ABoVE campaign videos
The Arctic Boreal and Vulnerability Experiment (ABoVE) covers 2.5 million square miles of tundra, forests, permafrost and lakes in Alaska and Northwestern Canada. ABoVE scientists are using satellites and aircraft to study this formidable terrain as it changes in a warming climate. Remote sensing by itself is not enough to understand the whole picture, so teams of researchers will go out into the field to gather data. With support from NASA’s Terrestrial Ecology Program, ABoVE researchers investigate questions about the role of climate in wildfires, thawing permafrost, wildlife migration habits, insect outbreaks and more.

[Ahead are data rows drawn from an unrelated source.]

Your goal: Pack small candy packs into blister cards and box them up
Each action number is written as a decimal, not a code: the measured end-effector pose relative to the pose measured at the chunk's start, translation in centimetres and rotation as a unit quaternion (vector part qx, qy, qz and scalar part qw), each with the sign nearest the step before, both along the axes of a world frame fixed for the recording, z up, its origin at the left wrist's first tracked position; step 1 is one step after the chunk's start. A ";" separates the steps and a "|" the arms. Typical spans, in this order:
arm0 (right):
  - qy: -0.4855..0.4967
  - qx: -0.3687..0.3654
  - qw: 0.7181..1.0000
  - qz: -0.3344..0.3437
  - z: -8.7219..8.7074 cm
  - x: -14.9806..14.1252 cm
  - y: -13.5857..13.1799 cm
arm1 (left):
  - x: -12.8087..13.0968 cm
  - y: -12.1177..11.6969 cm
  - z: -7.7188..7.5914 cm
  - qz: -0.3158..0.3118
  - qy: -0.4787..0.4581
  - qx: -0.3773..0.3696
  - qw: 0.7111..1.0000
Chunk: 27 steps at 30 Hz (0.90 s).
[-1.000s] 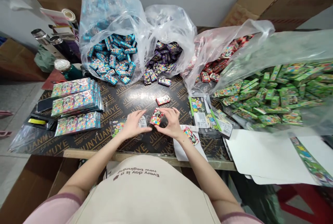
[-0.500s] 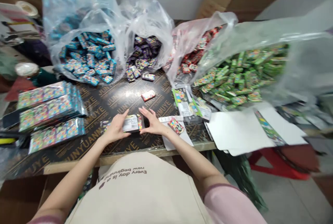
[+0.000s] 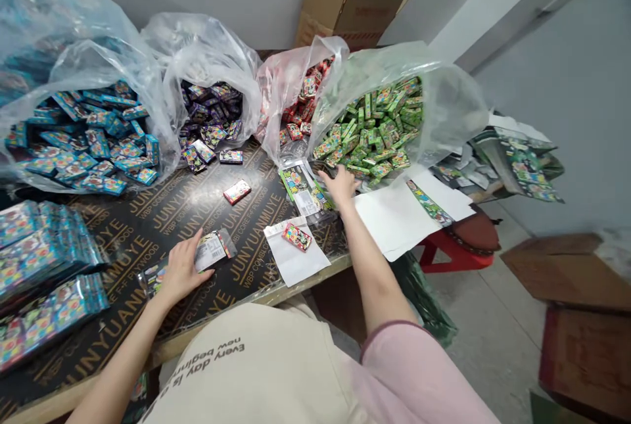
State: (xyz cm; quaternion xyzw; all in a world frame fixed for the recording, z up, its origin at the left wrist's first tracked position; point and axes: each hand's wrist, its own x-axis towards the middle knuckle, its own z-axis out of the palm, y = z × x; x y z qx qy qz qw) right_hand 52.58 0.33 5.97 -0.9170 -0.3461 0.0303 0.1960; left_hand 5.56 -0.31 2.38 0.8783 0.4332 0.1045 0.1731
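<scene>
- L hand [image 3: 185,266]: 1, spread across a clear-wrapped pkt [image 3: 211,252] flat on the table [image 3: 266,177]; my thumb at its near side, fingers at its far side. Gripping or just resting: can't tell.
- R hand [image 3: 340,185]: 1, spread wide, thumb well apart from fingers, at the near edge of the green boxes [image 3: 389,123]; no box seen in it (palm side hidden from me).
- Green boxes: 1 heap, just beyond R hand and to its right, spilling from a clear bag [image 3: 448,92].
- Labelled packs [image 3: 299,187]: just left of R hand.
- White sheets [image 3: 389,227]: right of R hand, nearer me, w/ 1 printed strip [image 3: 428,202] on top.
- White slip [image 3: 300,263]: btwn hands, 1 red box [image 3: 296,237] lying on it.
- Red-sided box [image 3: 237,191]: 1, beyond L hand, to its right.
- Wrapped stacks [image 3: 54,319]: left of L hand.
- Step in hand, I'd judge: R at the green supply, L minding the pkt.
- Next move, I'd say, calls for: a narrow pinch on 1 edge box, clear of the bag film; light pressure from L so the pkt doesn't slide.
</scene>
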 end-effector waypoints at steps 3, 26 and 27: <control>0.011 -0.148 0.988 -0.035 -0.4 4.1 1.3 | 0.2 -0.2 -0.2 0.004 0.001 0.015 1.000; 0.130 0.204 0.763 0.600 3.1 -21.0 -2.2 | 7.6 0.5 5.6 0.199 -0.567 -0.614 0.511; 0.119 0.211 0.779 0.578 2.6 -21.2 -2.2 | 7.5 0.3 5.5 0.196 -0.579 -0.604 0.511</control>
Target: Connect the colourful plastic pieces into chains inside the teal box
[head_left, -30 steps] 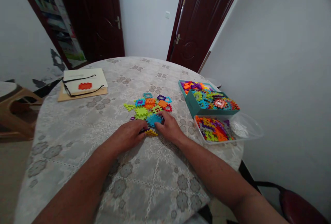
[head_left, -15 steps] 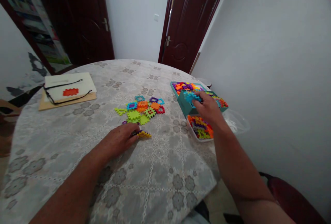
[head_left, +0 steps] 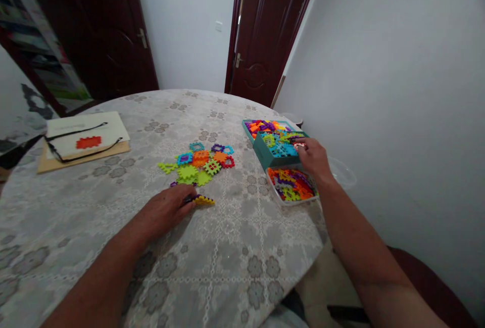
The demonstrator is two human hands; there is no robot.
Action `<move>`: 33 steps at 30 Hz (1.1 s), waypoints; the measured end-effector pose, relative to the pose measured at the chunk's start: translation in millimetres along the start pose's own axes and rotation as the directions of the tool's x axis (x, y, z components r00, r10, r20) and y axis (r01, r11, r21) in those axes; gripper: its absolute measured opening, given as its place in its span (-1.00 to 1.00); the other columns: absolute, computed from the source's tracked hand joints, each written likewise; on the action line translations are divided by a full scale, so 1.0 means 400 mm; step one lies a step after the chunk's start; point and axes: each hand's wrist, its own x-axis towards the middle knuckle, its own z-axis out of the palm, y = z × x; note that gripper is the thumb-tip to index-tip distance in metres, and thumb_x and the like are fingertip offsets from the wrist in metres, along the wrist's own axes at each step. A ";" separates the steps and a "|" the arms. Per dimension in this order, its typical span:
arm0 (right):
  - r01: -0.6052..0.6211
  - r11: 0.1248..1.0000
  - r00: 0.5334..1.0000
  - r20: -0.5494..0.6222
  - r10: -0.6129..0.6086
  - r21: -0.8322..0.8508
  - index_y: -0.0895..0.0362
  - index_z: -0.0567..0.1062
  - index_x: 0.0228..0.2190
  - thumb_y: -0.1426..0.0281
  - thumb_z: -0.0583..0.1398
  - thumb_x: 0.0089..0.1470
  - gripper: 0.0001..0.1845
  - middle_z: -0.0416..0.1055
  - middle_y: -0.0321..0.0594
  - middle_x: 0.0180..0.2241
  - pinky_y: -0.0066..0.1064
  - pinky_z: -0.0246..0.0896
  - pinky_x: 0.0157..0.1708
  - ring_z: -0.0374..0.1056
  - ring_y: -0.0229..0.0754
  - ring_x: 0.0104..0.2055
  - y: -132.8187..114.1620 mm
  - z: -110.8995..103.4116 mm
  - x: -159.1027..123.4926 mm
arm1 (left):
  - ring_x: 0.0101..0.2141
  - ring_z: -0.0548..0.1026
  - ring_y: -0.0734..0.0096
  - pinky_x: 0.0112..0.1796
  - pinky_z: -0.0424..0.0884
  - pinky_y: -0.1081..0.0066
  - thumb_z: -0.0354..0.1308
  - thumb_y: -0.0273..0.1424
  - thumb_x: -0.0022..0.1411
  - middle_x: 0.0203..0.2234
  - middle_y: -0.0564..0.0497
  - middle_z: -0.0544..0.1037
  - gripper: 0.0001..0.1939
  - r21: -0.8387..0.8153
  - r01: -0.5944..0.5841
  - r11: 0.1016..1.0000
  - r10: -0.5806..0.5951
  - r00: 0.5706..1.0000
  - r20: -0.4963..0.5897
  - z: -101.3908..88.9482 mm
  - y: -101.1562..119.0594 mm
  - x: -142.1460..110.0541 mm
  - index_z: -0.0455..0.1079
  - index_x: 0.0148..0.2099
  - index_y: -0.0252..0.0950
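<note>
My left hand (head_left: 172,205) rests on the tablecloth, closed on a purple-and-yellow notched building piece (head_left: 204,200). Just beyond it lies a loose pile of plastic building pieces (head_left: 202,164), some solid, some open frames, in green, orange, blue, purple and red. On the right, my right hand (head_left: 313,157) is over the teal box (head_left: 271,153), its fingers closed around a small reddish building piece (head_left: 300,146) that is partly hidden. Blue and green pieces (head_left: 282,145) fill that box.
A clear plastic tub (head_left: 278,194) of mixed pieces stands before the teal box, and a teal lid (head_left: 248,128) with more pieces lies behind. Far left, glasses with black temples (head_left: 81,131) and a red piece (head_left: 88,142) lie on a paper-topped board (head_left: 117,148).
My right hand has let go of a blue piece, which lies in the teal box, and has shifted to the box's right side. My left hand keeps its piece. The view has turned slightly right.
</note>
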 end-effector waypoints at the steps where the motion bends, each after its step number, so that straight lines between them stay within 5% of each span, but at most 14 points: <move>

Bubbles, bubbles, and more bubbles, in a steady stream. Many lakes in the boreal regions of Alaska are emitting methane, the product of decomposing organic matter left over from the Ice Age. Thawing permafrost has caused areas of land to slump and fill up with water, creating these bodies of water called thermokarst lakes. The water then exacerbates the thawing, expanding the size of the lake and producing even more methane. In the early cold season, ice covers the lakes and traps methane in large pockets just beneath the surface. University of Alaska Fairbanks scientists working as part of NASA’s Arctic boreal Vulnerability Experiment (ABoVE) find and measure the methane gas in these pockets seep-by-seep and lake-by-lake. ABoVE combines precise methane measurements from individual lakes with satellite data that can monitor lakes like these across the Arctic, to accurately model how much methane sub-lake seeps are adding to the atmosphere. For more on the bubbling lakes: https://blogs.nasa.gov/earthexpeditions/2016/08/23/mapping-methane-in-a-bubbling-arctic-lake/
Complete transcript available.
ABoVE scientist Chip Miller provides a brief introduction to the CARVE tower, which monitors the atmosphere all year round.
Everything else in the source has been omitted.